Summer is the season to let your look cut loose. Go wild, don’t be afraid to show some skin, and take a peek at our August 2014 lookbook for the inspiration you need to craft your perfect outfit next month. Don’t forget the sunscreen!
1. The Beach Fedora
Keep your greasy dome safe from sand and sun with this touch of fun flair for any beachy outfit. Experiment with different plaids and pastel colors for an extra-summery look. Pipe optional, but classy as all hell.
2. Juggalo EVERYTHING
Summer may be hot, but the musical stylings of the Insane Clown Posse are even hotter! Haute hatchet couture from Psychopathic Records’ most beloved rap duo will give your look that white trash edge you didn’t know you needed.
3. Open Carry
Think a weapon shouldn’t be used as a fashion accessory? Well, fuck you!

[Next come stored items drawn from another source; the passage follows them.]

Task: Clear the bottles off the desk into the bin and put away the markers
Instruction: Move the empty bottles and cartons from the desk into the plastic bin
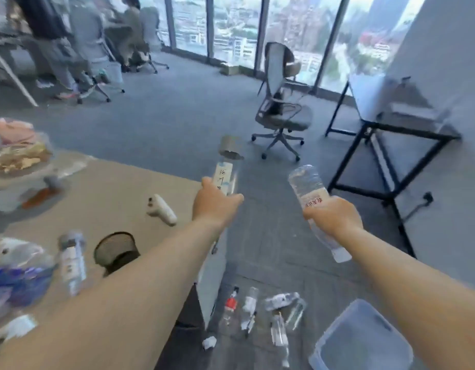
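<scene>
My left hand (216, 205) grips a clear bottle with a white handwritten label and a grey cap (228, 162), held out past the desk's right edge. My right hand (333, 218) grips a clear plastic water bottle (308, 186) with a red-lettered label, tilted with its cap end toward me, over the floor. A translucent plastic bin (364, 340) sits on the floor at lower right. Another bottle (72, 260) lies on the tan desk (110, 188) near a black mesh pen cup (116, 251). Several bottles (253, 313) lie on the carpet beside the bin.
A white controller-like object (161, 209) and bags of clutter (16, 148) rest on the desk. A grey office chair (281, 108) and a black-framed table (391, 129) stand ahead. Crumpled paper (209, 343) lies on the floor. People sit and stand at far left.
</scene>
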The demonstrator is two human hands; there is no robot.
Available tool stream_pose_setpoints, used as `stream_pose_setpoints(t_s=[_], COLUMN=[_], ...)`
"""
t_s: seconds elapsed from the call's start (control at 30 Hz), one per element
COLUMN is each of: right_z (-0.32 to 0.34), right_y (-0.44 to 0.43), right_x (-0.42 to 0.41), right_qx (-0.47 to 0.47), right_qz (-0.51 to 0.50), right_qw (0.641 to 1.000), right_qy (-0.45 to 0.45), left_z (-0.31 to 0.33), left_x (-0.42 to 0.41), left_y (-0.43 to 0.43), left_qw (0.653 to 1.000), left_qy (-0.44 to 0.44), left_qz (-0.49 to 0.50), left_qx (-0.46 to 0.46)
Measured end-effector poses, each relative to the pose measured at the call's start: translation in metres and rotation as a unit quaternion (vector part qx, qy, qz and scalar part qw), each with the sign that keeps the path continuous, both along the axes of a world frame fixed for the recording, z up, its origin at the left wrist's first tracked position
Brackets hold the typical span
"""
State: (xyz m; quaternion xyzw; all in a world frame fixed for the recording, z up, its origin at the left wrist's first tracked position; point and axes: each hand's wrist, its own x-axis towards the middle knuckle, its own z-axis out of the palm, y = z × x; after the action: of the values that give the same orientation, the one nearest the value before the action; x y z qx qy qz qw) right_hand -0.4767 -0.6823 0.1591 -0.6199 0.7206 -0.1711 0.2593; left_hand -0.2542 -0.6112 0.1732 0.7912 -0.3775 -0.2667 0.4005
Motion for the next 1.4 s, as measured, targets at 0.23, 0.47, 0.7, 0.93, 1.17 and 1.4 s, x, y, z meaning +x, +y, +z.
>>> stream_pose_setpoints(t_s=[0.23,0.47,0.7,0.93,1.17,1.4], right_z=[-0.111,-0.235,-0.270,-0.301,-0.269,-0.244], right_y=[0.126,0.245,0.231,0.196,0.119,0.075], right_x=[-0.189,-0.263,-0.301,-0.325,-0.344,-0.298], right_qx=[0.181,0.230,0.191,0.213,0.195,0.244], right_qz=[-0.351,-0.528,-0.567,-0.575,-0.503,-0.408], right_qw=[0.899,0.761,0.731,0.719,0.788,0.848], right_qy=[-0.188,-0.299,-0.327,-0.328,-0.297,-0.234], left_z=[-0.115,-0.227,-0.237,-0.259,-0.258,-0.228], left_x=[-0.185,-0.279,-0.360,-0.354,-0.315,-0.262], left_y=[-0.011,0.025,-0.012,-0.022,-0.048,-0.069], left_qw=[0.929,0.811,0.839,0.836,0.858,0.885], left_qy=[0.079,0.205,0.101,0.022,-0.003,-0.020], left_qz=[-0.294,-0.320,-0.412,-0.435,-0.385,-0.339], left_qx=[0.211,0.445,0.342,0.334,0.341,0.317])
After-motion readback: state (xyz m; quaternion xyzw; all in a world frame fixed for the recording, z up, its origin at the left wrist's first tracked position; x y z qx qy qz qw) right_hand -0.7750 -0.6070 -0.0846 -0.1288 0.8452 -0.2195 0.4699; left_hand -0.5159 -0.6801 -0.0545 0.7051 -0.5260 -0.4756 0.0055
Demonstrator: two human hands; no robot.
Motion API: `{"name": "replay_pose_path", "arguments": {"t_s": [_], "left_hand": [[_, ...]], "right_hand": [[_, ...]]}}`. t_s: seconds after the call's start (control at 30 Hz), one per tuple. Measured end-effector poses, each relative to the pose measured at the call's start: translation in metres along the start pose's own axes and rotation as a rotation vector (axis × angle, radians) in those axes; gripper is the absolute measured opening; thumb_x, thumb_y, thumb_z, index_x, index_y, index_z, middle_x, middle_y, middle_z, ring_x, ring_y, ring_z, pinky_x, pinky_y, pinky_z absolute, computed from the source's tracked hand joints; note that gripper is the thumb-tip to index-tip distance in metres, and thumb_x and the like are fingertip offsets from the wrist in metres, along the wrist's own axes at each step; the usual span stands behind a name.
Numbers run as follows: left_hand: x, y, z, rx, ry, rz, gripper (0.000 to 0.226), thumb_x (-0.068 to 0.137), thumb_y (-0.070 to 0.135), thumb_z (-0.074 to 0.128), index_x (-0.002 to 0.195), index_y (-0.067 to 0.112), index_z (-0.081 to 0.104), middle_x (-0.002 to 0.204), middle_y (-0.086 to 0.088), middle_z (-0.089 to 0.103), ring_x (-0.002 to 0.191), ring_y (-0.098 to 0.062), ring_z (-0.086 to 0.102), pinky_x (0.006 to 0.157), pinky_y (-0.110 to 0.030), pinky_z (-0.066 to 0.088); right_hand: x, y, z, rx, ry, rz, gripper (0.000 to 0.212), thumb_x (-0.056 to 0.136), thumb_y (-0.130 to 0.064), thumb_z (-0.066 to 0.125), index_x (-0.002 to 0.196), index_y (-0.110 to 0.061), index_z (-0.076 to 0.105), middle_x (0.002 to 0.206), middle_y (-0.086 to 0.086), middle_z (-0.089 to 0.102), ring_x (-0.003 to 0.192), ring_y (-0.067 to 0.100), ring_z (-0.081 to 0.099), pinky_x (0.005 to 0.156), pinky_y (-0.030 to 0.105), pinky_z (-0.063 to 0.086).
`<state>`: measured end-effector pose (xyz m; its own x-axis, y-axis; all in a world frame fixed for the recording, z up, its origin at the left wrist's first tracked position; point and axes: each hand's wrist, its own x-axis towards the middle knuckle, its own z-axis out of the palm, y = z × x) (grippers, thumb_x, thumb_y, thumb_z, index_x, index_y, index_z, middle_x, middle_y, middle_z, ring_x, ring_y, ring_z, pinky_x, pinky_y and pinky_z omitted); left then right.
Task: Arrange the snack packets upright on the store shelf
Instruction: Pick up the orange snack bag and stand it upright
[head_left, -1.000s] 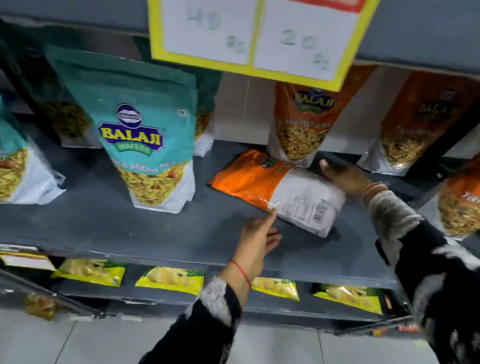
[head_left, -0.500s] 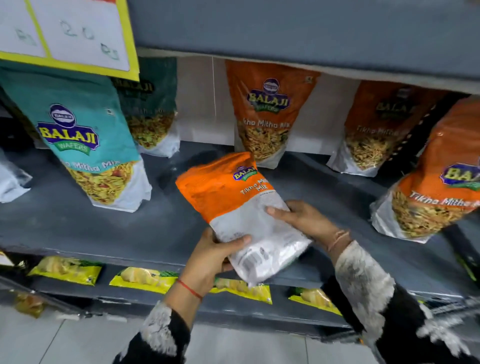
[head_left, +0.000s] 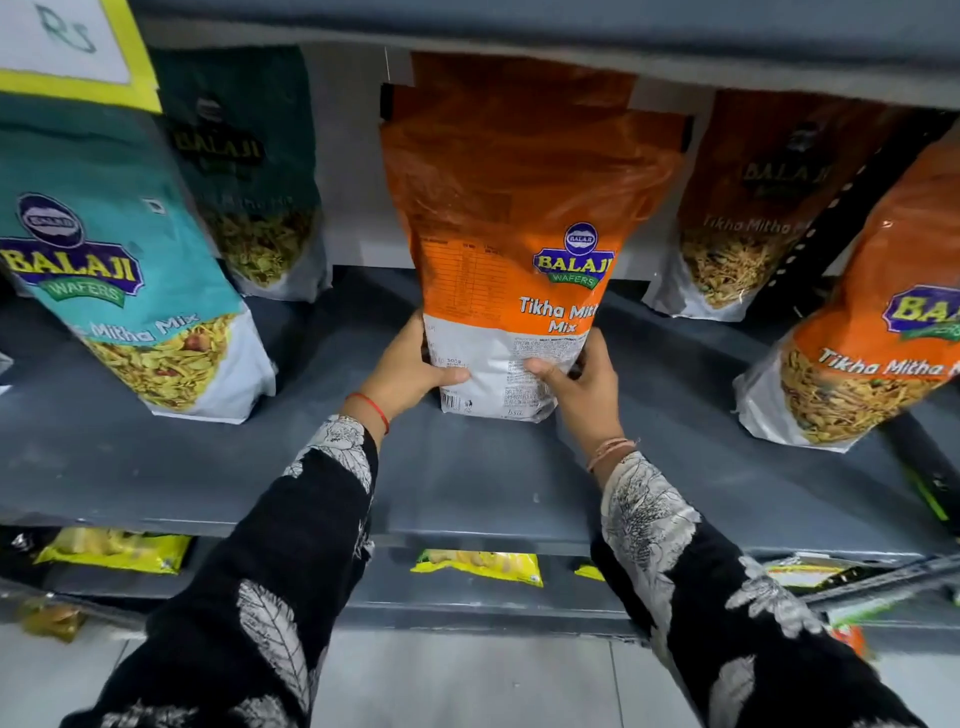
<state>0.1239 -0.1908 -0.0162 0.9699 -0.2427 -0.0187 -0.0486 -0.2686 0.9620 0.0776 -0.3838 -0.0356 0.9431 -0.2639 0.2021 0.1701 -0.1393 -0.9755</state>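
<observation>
An orange Tikha Mitha Mix packet (head_left: 519, 218) stands upright in the middle of the grey shelf (head_left: 156, 467), its back label turned toward me. My left hand (head_left: 410, 369) grips its lower left side and my right hand (head_left: 576, 384) its lower right side, both thumbs on the white bottom panel. Its base rests on the shelf surface. It hides another orange packet behind it. Two more orange packets stand to the right, one at the back (head_left: 763, 208) and one nearer the front (head_left: 872, 332). Teal packets stand to the left, one at the front (head_left: 119, 270) and one behind (head_left: 244, 171).
The upper shelf (head_left: 571, 36) overhangs the packet tops, with a yellow-edged price card (head_left: 67, 57) hanging at top left. Yellow snack packets (head_left: 478, 566) lie flat on the lower shelf. A black perforated upright (head_left: 852, 208) slants at the right. Tiled floor shows below.
The orange packet, lying flat a second ago, was lifted by both hands and now stands upright on the shelf. The view has moved closer and to the right.
</observation>
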Motion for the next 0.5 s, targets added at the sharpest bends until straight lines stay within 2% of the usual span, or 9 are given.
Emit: {"name": "replay_pose_path", "arguments": {"t_s": [0.07,0.1,0.17,0.27,0.3,0.33,0.4,0.47,0.5], "left_hand": [[-0.003,-0.007,0.002,-0.043,-0.029,-0.020,0.064,0.070,-0.001,0.069,0.123,0.021,0.041,0.121,0.000,0.055,0.113,-0.017,0.052,0.105,-0.042,0.040],[-0.008,-0.009,0.006,-0.072,-0.015,-0.029,0.057,0.073,0.000,0.067,0.119,0.022,0.043,0.118,0.002,0.057,0.110,-0.016,0.053,0.104,-0.042,0.041],[-0.020,-0.008,0.016,-0.117,0.082,-0.029,0.048,0.076,0.003,0.064,0.116,0.022,0.047,0.114,0.001,0.059,0.105,-0.014,0.056,0.100,-0.038,0.045],[-0.049,0.003,0.043,-0.102,0.306,-0.028,0.034,0.078,0.011,0.064,0.110,0.016,0.052,0.104,-0.002,0.065,0.097,-0.019,0.061,0.075,-0.017,0.046],[-0.062,0.008,0.054,-0.081,0.373,-0.042,0.029,0.077,0.018,0.064,0.104,0.017,0.054,0.095,0.000,0.067,0.094,-0.022,0.063,0.068,-0.019,0.044],[-0.074,0.011,0.064,-0.046,0.403,-0.061,0.031,0.075,0.026,0.064,0.103,0.019,0.055,0.090,0.001,0.068,0.092,-0.025,0.064,0.066,-0.023,0.044],[-0.102,0.014,0.078,0.091,0.388,-0.098,0.056,0.068,0.037,0.061,0.121,0.023,0.053,0.093,-0.005,0.071,0.089,-0.024,0.065,0.072,-0.031,0.049],[-0.114,0.013,0.079,0.062,0.400,-0.068,0.051,0.072,0.023,0.066,0.122,0.018,0.056,0.091,-0.004,0.073,0.081,-0.010,0.065,0.076,-0.028,0.051],[-0.112,0.012,0.073,-0.021,0.413,-0.051,0.043,0.074,0.011,0.066,0.116,0.013,0.060,0.088,-0.001,0.071,0.073,0.001,0.063,0.073,-0.019,0.051]], "right_hand": [[-0.007,-0.001,0.004,0.024,0.113,0.005,0.047,0.066,-0.019,0.078,0.102,-0.030,0.048,0.099,-0.010,0.063,0.087,0.002,0.064,0.068,0.027,0.057],[-0.013,-0.003,0.007,-0.043,0.237,-0.020,0.057,0.061,-0.023,0.081,0.108,-0.023,0.047,0.104,-0.005,0.058,0.095,0.010,0.061,0.080,0.030,0.053],[-0.033,0.000,0.017,-0.300,0.436,-0.127,0.071,0.052,-0.027,0.085,0.108,-0.008,0.046,0.105,0.003,0.047,0.098,0.022,0.049,0.087,0.028,0.038],[-0.071,0.000,0.050,-0.484,0.232,-0.140,0.068,0.053,-0.025,0.081,0.106,0.000,0.048,0.107,0.018,0.049,0.099,0.031,0.045,0.086,0.028,0.032],[-0.075,0.001,0.059,-0.485,0.198,-0.102,0.064,0.060,-0.026,0.074,0.111,0.001,0.047,0.112,0.022,0.049,0.103,0.034,0.045,0.088,0.031,0.033],[-0.075,0.002,0.065,-0.483,0.203,-0.064,0.060,0.067,-0.026,0.067,0.116,0.001,0.045,0.116,0.023,0.047,0.105,0.037,0.045,0.089,0.035,0.034],[-0.067,-0.001,0.064,-0.548,0.190,-0.022,0.060,0.072,-0.027,0.067,0.121,-0.001,0.044,0.117,0.021,0.048,0.107,0.034,0.042,0.092,0.034,0.034],[-0.055,-0.001,0.048,-0.474,0.103,-0.016,0.059,0.066,-0.025,0.077,0.115,-0.005,0.051,0.109,0.018,0.054,0.105,0.027,0.044,0.092,0.032,0.039],[-0.050,-0.002,0.036,-0.365,0.054,0.019,0.061,0.060,-0.021,0.083,0.111,-0.007,0.054,0.107,0.015,0.057,0.103,0.023,0.049,0.090,0.033,0.043]]}}
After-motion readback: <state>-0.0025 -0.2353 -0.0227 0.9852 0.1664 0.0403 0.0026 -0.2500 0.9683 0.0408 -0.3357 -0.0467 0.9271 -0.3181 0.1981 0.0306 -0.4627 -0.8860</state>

It doesn’t even matter what else you wear with your high-caliber chic, because heads will be turning wherever you go.
4. Wildebeest Skull
Nothing will get the ladies purring quite like asserting your alpha male status with a fresh kill. Bonus points if it still holds the scent of your raw, unbridled bloodlust!
5. Presidential Sweats
Think sweatpants aren’t fashionable? Perhaps you haven’t met our little friend, President Ronald Wilson Reagan. If those grey shapeless abominations are good enough for the gipper, they’re sure as shit good enough for you. Are you a fucking communist or something? Where am I?